I searched within a given string "Java, C++, C, etc." for the term "C++" and have really strange results.
Below is a snippet.
// Now the highlighting portion
/** The temporary start tag, just some uncommon Unicode character. */
final String START_TAG = Character.toString( (char)0x0141 );
/** The temporary end tag. */
final String END_TAG = Character.toString( (char)0x0142 );
String highlighted = result.toString();
for (int m = 0; m < foundPhrases.size(); m++) {
String phrase = foundPhrases.get(m);
String pattern = "[^" + START_TAG + "](" + phrase + ")";
Pattern firstMatchedPattern = Pattern.compile( pattern, Pattern.CASE_INSENSITIVE );
Matcher matcher = firstMatchedPattern.matcher( highlighted );
while( matcher.find( ) ) {
String foundPhrase = matcher.group( 1 );
StringBuffer hilitebuffer = new StringBuffer( START_TAG );
hilitebuffer.append( foundPhrase ).append( END_TAG );
System.out.println("hilitebuffer = " + hilitebuffer.toString());
//highlighted = matcher.replaceAll(hilitebuffer.toString());
highlighted = highlighted.replaceAll( foundPhrase, Matcher.quoteReplacement(hilitebuffer.toString( ))); also cannot handle +
System.out.println("highlighted= " + highlighted);
}
highlighted = highlighted.replaceAll( START_TAG,
CoreServices.highlightTagStart );
highlighted = highlighted.replaceAll( END_TAG, CoreServices.highlightTagEnd );
}
System.out.println( "highlightMatchingPhrases.return: " + highlighted );
return highlighted;
Using String's replaceAll to assign highlighted, I get:
hilitebuffer = ?C++?
highlighted= Java, ?C++?++, ?C++?, etc.
highlightMatchingPhrases.return: Java, <b style="color:black;background-color:#ffff66">C++</b>++, <b style="color:black;background-color:#ffff66">C++</b>, etc.
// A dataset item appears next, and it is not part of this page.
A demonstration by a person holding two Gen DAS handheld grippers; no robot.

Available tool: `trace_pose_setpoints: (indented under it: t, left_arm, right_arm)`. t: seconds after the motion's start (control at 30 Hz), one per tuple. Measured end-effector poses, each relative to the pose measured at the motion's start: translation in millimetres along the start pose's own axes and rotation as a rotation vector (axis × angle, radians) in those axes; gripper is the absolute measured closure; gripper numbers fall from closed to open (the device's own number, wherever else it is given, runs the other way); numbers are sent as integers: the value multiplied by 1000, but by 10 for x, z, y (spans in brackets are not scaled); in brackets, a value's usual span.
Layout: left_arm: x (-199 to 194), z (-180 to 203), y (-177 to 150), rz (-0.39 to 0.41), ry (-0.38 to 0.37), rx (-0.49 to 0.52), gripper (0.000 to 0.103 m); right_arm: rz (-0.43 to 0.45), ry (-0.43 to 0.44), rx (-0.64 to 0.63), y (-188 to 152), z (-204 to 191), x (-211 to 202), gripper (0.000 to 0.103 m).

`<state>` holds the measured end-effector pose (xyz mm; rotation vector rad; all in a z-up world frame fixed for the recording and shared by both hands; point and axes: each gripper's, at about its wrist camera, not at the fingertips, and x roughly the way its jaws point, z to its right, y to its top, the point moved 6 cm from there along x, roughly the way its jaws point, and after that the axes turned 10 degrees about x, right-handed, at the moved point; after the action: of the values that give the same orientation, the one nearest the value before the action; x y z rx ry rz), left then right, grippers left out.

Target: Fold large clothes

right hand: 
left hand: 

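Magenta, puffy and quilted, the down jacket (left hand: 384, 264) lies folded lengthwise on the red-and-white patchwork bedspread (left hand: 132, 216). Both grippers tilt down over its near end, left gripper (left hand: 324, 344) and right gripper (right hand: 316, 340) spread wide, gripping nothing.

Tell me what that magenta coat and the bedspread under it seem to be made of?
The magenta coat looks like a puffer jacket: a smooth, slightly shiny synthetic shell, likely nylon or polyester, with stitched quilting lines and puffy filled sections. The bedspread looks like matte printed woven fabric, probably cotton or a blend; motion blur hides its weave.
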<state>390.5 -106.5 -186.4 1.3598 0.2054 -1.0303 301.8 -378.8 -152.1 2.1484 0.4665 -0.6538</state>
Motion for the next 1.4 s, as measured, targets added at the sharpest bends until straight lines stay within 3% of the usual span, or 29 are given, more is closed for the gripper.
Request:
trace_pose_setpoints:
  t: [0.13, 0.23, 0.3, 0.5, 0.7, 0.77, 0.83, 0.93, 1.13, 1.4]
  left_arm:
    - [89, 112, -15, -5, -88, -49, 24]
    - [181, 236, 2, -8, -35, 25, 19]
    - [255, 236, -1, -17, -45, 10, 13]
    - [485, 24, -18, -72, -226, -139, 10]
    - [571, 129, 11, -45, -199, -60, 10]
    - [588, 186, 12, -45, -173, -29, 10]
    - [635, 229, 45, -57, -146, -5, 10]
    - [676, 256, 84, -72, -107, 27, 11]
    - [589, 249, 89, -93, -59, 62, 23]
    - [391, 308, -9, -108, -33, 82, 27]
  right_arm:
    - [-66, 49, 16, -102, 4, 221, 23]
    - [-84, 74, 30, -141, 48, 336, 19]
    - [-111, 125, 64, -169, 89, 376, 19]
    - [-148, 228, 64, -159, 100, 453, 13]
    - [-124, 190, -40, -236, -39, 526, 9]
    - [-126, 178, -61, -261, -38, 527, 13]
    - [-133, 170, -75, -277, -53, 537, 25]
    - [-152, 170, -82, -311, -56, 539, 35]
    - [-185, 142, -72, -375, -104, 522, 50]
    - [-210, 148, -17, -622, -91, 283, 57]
Note the extra ++ and C++
Using Matcher's replaceAll, I get:
hilitebuffer = ?C++?
highlighted= Java,?C++?, C, etc.
highlightMatchingPhrases.return: Java,<b style="color:black;background-color:#ffff66">C++</b>, C, etc.
Problem here is very subtle, the space preceeding the text C++ has been replaced as well. So, if the text string was "rollerblading" and the search term was "blading" the resulting highlighted text would be rolleblading, missing the r. Not good.
Reproducible every time.
Ideas?
Thanks!
Ginni